Given the material below, output exactly the lines from the line with "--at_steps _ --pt" to the line with "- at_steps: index", both ends included, and no other lines.
======== Data in this exercise ========
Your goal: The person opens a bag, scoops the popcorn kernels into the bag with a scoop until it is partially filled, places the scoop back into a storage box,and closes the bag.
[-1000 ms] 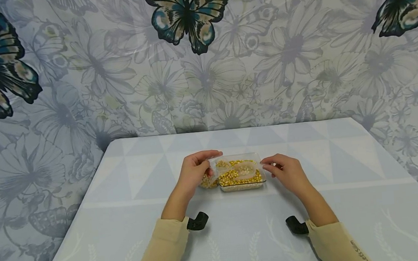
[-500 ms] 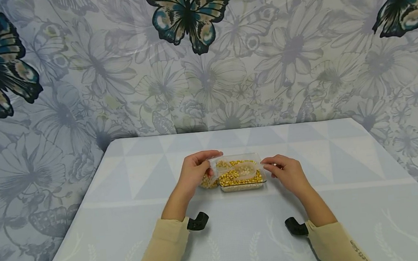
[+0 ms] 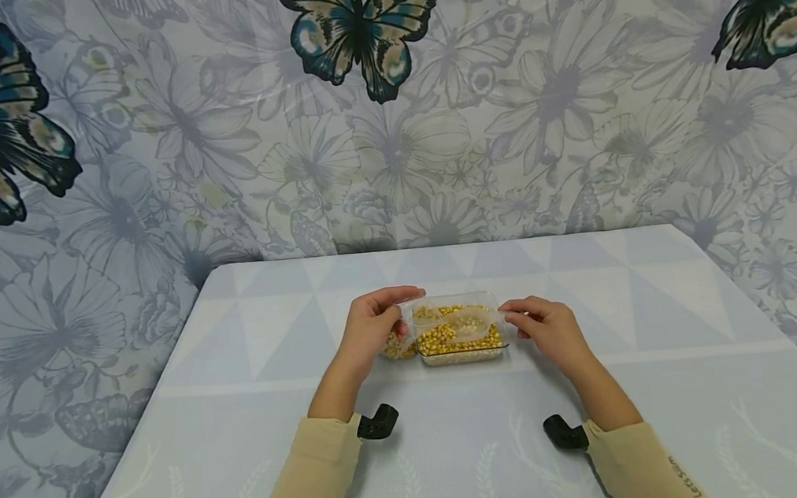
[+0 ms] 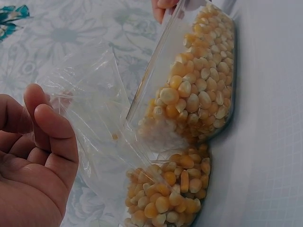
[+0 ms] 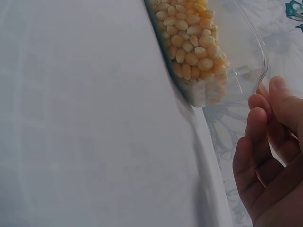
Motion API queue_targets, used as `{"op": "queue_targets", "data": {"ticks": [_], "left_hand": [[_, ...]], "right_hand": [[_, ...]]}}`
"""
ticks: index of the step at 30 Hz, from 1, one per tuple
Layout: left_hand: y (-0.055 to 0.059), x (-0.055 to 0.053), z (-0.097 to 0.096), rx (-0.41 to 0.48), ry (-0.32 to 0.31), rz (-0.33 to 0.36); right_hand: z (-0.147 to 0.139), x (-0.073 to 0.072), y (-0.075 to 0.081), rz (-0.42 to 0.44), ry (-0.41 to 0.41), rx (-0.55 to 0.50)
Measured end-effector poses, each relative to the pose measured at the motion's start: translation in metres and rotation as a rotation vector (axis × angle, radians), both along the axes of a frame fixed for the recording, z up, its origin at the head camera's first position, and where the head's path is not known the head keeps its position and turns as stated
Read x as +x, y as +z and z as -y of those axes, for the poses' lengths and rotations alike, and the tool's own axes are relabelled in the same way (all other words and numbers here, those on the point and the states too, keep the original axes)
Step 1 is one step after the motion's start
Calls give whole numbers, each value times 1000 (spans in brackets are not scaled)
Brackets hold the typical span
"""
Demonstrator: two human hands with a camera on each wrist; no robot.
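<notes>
A clear rectangular container, part filled with yellow and pale corn kernels, stands at the middle of the table. Against its left end slumps a clear plastic bag with more corn kernels in its lower part. My left hand pinches the upper part of this bag between thumb and finger, beside the container's rim. On the opposite side, my right hand pinches the container's right rim with thumb and index finger, the other fingers loosely curled.
The table wears a pale cover with triangle and leaf prints. Behind its far edge hangs a flowered backdrop with large butterflies. A black wrist mount sticks out from the left sleeve, another black mount from the right.
The right hand has shifted very slightly. The left hand, the bag and the container look practically the same.
</notes>
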State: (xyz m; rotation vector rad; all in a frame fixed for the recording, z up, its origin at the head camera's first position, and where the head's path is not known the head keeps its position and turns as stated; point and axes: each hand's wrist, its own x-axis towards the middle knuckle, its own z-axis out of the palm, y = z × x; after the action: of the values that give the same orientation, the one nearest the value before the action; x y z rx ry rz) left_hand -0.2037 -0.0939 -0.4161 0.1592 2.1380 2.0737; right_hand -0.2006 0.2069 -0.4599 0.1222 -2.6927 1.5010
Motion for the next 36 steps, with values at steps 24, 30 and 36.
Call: {"op": "queue_targets", "data": {"ticks": [24, 30, 36], "left_hand": [[0, 0, 1, 4, -3, -7], [1, 1, 0, 1, -1, -10], [2, 1, 0, -7, 3, -16]], "right_hand": [[-3, -2, -3, 63, -16, -172], [-3, -3, -3, 79, -38, -182], [-3, -3, 0, 83, -52, -225]]}}
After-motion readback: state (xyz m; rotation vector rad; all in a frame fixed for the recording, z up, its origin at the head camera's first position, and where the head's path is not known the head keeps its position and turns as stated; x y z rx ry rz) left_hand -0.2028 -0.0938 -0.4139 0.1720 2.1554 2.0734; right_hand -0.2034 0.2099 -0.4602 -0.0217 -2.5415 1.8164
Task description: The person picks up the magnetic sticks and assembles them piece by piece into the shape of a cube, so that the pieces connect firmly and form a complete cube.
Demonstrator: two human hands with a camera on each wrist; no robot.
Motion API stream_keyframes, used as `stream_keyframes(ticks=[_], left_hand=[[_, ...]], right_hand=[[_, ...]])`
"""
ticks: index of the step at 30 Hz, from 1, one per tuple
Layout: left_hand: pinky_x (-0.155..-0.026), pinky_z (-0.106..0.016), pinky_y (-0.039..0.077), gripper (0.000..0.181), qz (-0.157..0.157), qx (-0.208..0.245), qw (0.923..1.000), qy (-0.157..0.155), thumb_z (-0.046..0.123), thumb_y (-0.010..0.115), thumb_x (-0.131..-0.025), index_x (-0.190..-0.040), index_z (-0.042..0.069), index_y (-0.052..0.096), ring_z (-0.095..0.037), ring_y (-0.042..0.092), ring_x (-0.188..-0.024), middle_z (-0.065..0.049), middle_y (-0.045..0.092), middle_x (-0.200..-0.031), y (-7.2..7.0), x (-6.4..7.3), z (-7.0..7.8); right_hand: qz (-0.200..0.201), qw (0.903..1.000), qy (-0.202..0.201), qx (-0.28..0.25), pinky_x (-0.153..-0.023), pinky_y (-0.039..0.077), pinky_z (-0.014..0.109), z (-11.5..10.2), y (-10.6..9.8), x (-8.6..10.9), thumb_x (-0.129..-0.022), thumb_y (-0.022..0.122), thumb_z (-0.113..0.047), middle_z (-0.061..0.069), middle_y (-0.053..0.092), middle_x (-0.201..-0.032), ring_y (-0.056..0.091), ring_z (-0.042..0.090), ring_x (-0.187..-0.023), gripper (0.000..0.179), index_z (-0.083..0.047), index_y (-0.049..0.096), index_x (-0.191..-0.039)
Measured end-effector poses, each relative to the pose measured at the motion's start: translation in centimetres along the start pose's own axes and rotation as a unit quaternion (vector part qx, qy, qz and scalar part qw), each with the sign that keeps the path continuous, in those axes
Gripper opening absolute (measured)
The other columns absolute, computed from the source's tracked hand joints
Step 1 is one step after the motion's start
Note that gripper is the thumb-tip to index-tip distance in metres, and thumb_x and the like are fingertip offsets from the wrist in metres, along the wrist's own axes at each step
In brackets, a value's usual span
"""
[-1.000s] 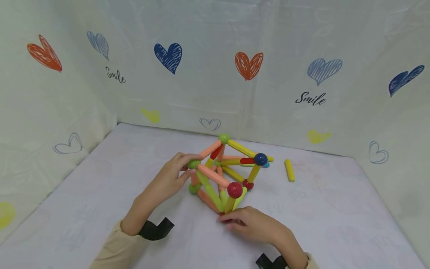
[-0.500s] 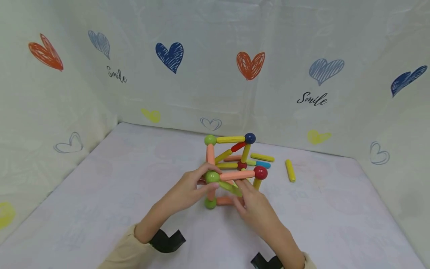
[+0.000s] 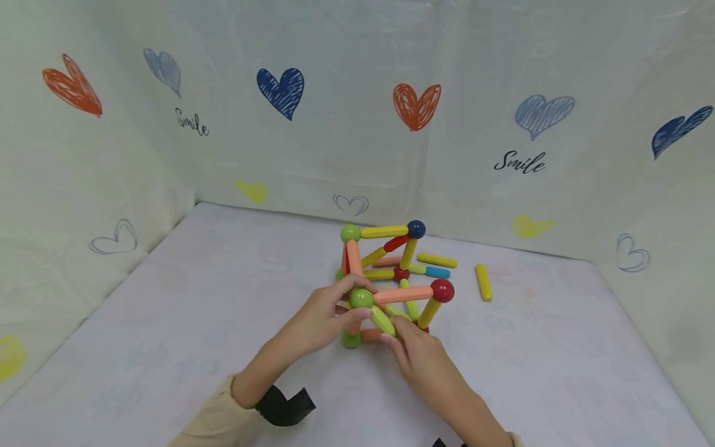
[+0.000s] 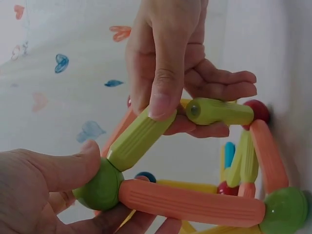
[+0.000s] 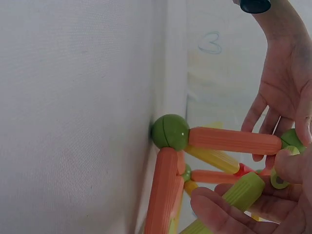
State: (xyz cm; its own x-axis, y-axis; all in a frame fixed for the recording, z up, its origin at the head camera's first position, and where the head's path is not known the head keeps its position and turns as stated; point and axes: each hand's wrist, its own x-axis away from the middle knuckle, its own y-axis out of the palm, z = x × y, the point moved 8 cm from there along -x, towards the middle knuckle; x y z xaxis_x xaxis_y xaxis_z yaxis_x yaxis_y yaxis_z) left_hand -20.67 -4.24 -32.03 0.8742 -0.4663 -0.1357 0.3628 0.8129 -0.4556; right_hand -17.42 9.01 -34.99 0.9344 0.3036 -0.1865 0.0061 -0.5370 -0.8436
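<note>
Sticks and balls form a box-like frame in the head view. My left hand (image 3: pixel 315 323) holds its near top green ball (image 3: pixel 362 298) between thumb and fingers. From that ball a lime-green stick (image 4: pixel 141 139) slants down, and my right hand (image 3: pixel 429 360) pinches its lower end. Another lime-green stick (image 4: pixel 222 111) lies beside my right fingers in the left wrist view. Its near end is free, while its far end meets a red ball (image 4: pixel 257 111). A salmon stick (image 3: pixel 403 294) links the held ball to another red ball (image 3: pixel 442 290). My right hand partly hides the lower front edge.
Loose yellow sticks (image 3: pixel 483 282) lie right of the frame. A blue-ended stick (image 3: pixel 438 272) lies behind it, near another yellow stick (image 3: pixel 437 260). The white table (image 3: pixel 536 360) meets a heart-printed backdrop (image 3: pixel 346 155) at its back edge.
The frame has turned from a skewed stance to a squarer one. My right hand has left the bottom front corner and now pinches the lime-green stick. The left hand has moved right, still holding the green ball.
</note>
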Motion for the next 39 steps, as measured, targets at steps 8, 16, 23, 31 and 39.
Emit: stream_keyframes(ticks=[8,16,23,31,39], left_hand=[[-0.085,-0.036,0.052,0.029,0.026,-0.035,0.9990,-0.012,0.011,0.061,-0.089,-0.116,0.018,0.050,-0.018,0.060,-0.099,-0.007,0.062,-0.112,-0.9,0.2,-0.2],[-0.083,-0.036,0.052,0.030,0.029,-0.031,0.9986,-0.032,0.011,0.062,-0.089,-0.115,0.018,0.050,-0.021,0.061,-0.100,-0.006,0.062,-0.114,-1.2,0.3,-0.2],[-0.079,-0.035,0.053,0.030,0.037,-0.022,0.9976,-0.054,0.010,0.063,-0.088,-0.114,0.018,0.051,-0.024,0.061,-0.100,-0.006,0.061,-0.117,-1.5,0.3,-0.4],[-0.080,-0.036,0.053,0.028,0.037,-0.023,0.9980,-0.047,0.012,0.062,-0.088,-0.114,0.016,0.052,-0.026,0.062,-0.102,-0.009,0.061,-0.118,-1.5,0.3,-0.4],[-0.080,-0.036,0.053,0.031,0.035,-0.007,0.9982,-0.049,0.009,0.062,-0.088,-0.115,0.017,0.051,-0.027,0.061,-0.104,-0.009,0.057,-0.124,-1.3,0.5,-0.5]], right_hand=[[-0.075,0.9954,-0.055,0.023,-0.072,0.054,0.022,-0.6,0.8,1.2,-0.091,0.058,-0.023,-0.006,0.063,-0.093,0.057,0.002,-0.075,0.027,-0.014,0.051,-0.116],[-0.170,0.9766,0.038,-0.126,-0.061,0.045,0.023,3.5,0.8,3.3,-0.097,0.046,-0.033,-0.004,0.050,-0.081,0.048,0.004,-0.070,0.024,-0.011,0.050,-0.107],[-0.192,0.8489,0.199,-0.450,-0.058,0.043,0.020,8.1,1.5,4.7,-0.099,0.039,-0.039,0.002,0.048,-0.088,0.050,0.011,-0.069,0.036,-0.005,0.044,-0.107],[-0.260,0.8415,0.035,-0.472,-0.066,0.042,0.020,3.1,1.9,4.2,-0.102,0.032,-0.022,0.007,0.046,-0.091,0.046,0.008,-0.073,0.031,0.005,0.042,-0.113],[-0.235,0.8901,-0.083,-0.382,-0.074,0.040,0.022,0.4,3.6,0.2,-0.101,0.038,-0.018,0.018,0.049,-0.095,0.045,0.022,-0.086,0.025,0.004,0.047,-0.111]])
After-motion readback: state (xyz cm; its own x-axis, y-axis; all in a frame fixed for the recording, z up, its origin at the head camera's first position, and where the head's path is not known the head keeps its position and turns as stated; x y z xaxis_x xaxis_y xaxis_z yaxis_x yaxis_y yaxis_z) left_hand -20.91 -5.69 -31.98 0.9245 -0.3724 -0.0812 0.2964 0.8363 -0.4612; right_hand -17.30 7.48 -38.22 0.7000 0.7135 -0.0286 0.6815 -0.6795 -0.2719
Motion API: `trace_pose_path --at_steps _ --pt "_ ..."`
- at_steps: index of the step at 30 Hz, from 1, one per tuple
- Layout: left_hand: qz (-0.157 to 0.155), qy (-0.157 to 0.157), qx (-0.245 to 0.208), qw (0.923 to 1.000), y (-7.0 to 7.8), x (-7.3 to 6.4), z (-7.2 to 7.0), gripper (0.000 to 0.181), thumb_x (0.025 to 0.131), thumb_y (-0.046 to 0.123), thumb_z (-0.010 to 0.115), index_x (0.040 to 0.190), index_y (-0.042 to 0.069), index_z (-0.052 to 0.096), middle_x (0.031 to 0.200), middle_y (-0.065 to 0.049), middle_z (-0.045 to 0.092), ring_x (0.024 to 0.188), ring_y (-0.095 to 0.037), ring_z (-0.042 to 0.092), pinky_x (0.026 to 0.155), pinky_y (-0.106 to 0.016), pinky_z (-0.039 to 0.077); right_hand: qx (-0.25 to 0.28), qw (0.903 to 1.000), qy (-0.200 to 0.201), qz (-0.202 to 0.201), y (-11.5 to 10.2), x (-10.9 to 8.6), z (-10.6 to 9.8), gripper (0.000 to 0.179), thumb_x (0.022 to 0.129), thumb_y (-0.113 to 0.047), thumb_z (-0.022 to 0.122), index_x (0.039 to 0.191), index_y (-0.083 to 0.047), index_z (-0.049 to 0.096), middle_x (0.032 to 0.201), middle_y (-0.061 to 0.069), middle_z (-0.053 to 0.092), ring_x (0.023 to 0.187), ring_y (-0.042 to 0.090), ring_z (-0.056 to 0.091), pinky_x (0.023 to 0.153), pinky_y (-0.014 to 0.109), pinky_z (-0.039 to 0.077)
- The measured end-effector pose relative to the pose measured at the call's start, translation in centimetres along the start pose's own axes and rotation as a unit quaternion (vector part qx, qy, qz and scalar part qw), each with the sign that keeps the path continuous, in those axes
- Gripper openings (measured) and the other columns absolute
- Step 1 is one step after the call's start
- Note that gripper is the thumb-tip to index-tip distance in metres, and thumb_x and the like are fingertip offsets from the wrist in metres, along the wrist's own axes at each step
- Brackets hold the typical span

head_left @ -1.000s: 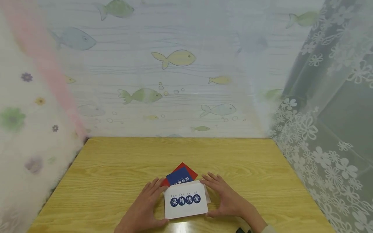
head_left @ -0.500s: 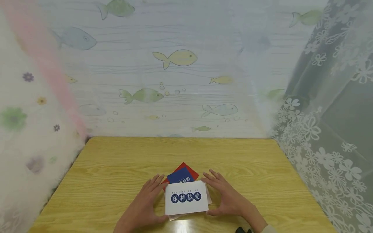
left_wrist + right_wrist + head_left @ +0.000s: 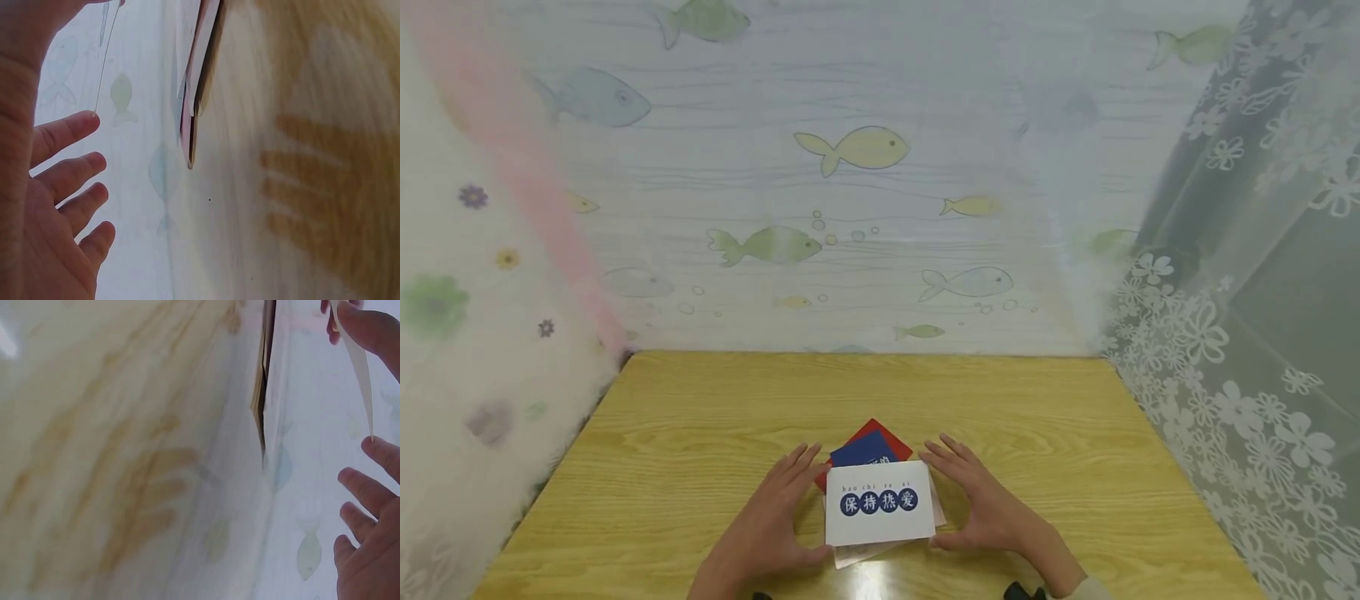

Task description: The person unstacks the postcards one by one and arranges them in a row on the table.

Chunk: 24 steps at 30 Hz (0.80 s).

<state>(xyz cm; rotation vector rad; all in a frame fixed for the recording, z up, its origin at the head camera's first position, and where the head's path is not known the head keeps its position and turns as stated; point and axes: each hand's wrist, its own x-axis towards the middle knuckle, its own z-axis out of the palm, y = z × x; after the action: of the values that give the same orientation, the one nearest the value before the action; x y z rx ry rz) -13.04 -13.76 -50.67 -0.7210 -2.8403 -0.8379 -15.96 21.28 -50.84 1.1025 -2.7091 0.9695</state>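
Note:
A white card [image 3: 880, 527] printed with dark blue circles holding white characters is held in the air by both hands. My left hand [image 3: 769, 523] grips its left edge between thumb and index finger, the other fingers spread. At the right edge my right hand [image 3: 981, 510] does the same. In the right wrist view the card [image 3: 361, 365] shows edge-on between thumb and index fingertip, apart from the pile beneath. That pile on the table has a blue card [image 3: 859, 451], a red card [image 3: 891, 442] and a pale pinkish card [image 3: 852, 556], partly hidden by the white one.
The wood-grain table [image 3: 700, 417] runs back to a fish-patterned curtain [image 3: 865, 250]. Lace flower fabric [image 3: 1195, 333] hangs at the right, and a flowered drape [image 3: 497, 375] at the left. A black object [image 3: 1018, 592] shows by the right wrist.
Both hands have raised the white card slightly, up and away in the head view. More of the pale pinkish card shows below it, and less of the blue card's lettering.

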Motion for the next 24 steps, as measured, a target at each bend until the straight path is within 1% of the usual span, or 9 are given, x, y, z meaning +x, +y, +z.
trace_pose_path --at_steps 3,7,10,14,18,21,24 --pt "-0.010 -0.003 -0.006 0.9999 -0.1 0.1 -0.2 0.096 0.062 0.047 0.092 0.145 0.016 0.055 0.163 -0.007 0.039 0.152 -0.034 0.030 0.117 -0.061 0.036 0.006 1.0000 0.002 0.000 0.0 0.2 0.0 0.106 0.064 -0.041 0.096 0.155 -0.019 0.044 0.163 0.003 0.039 0.153 0.039 0.025 0.110 0.072 0.035" --pt "-0.014 -0.005 -0.001 0.9999 -0.2 0.3 -0.3 0.095 0.063 0.048 0.090 0.145 0.016 0.055 0.162 -0.008 0.039 0.151 -0.034 0.031 0.117 -0.061 0.036 0.013 0.9999 0.005 -0.002 0.2 0.5 0.0 0.107 0.064 -0.038 0.097 0.155 -0.019 0.044 0.163 0.002 0.038 0.152 0.041 0.025 0.110 0.071 0.036" --pt "-0.005 0.001 0.002 1.0000 -0.3 0.6 -0.4 0.094 0.063 0.048 0.090 0.144 0.015 0.056 0.162 -0.008 0.040 0.151 -0.034 0.032 0.120 -0.059 0.032 0.014 0.9999 0.007 -0.001 0.3 0.7 -0.1 0.108 0.064 -0.037 0.097 0.156 -0.021 0.042 0.162 0.004 0.039 0.152 0.042 0.025 0.110 0.071 0.036" --pt "0.008 0.011 0.005 0.9999 -0.5 1.0 -0.5 0.094 0.062 0.047 0.092 0.142 0.014 0.056 0.162 -0.010 0.039 0.151 -0.035 0.033 0.122 -0.056 0.028 0.019 0.9998 0.004 0.005 0.3 1.0 -0.2 0.107 0.065 -0.035 0.097 0.155 -0.017 0.043 0.161 0.010 0.040 0.153 0.041 0.024 0.111 0.072 0.034" --pt "0.015 0.010 0.012 0.9998 -0.7 1.4 -0.8 0.096 0.062 0.047 0.092 0.143 0.011 0.056 0.163 -0.011 0.037 0.150 -0.037 0.033 0.122 -0.057 0.027 0.021 0.9998 -0.003 0.005 0.5 1.6 -0.3 0.107 0.065 -0.033 0.097 0.155 -0.012 0.042 0.160 0.016 0.040 0.152 0.043 0.024 0.111 0.072 0.033" --pt "0.022 0.008 0.022 0.9995 -0.9 1.9 -1.2 0.096 0.063 0.047 0.092 0.143 0.009 0.055 0.163 -0.012 0.036 0.150 -0.037 0.034 0.122 -0.058 0.027 0.023 0.9996 -0.011 0.009 0.5 2.2 -0.5 0.107 0.066 -0.032 0.097 0.156 -0.010 0.041 0.161 0.015 0.038 0.152 0.044 0.022 0.113 0.071 0.032" --pt "0.036 0.018 0.030 0.9988 -1.4 2.3 -1.5 0.097 0.061 0.045 0.094 0.142 0.007 0.056 0.163 -0.013 0.037 0.149 -0.039 0.035 0.122 -0.059 0.028 0.029 0.9992 -0.020 0.019 0.6 2.8 -0.6 0.106 0.069 -0.032 0.095 0.156 -0.010 0.040 0.164 0.012 0.036 0.153 0.044 0.019 0.116 0.069 0.030"
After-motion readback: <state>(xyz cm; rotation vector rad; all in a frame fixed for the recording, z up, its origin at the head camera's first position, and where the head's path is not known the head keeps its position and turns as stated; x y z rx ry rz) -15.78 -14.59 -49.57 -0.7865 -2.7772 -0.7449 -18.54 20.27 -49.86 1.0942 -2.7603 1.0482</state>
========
• **Reply to the task**:
Motion API: `trace_pose_path --at_steps _ --pt "_ ..."`
- at_steps: index of the step at 30 Hz, from 1, one per tuple

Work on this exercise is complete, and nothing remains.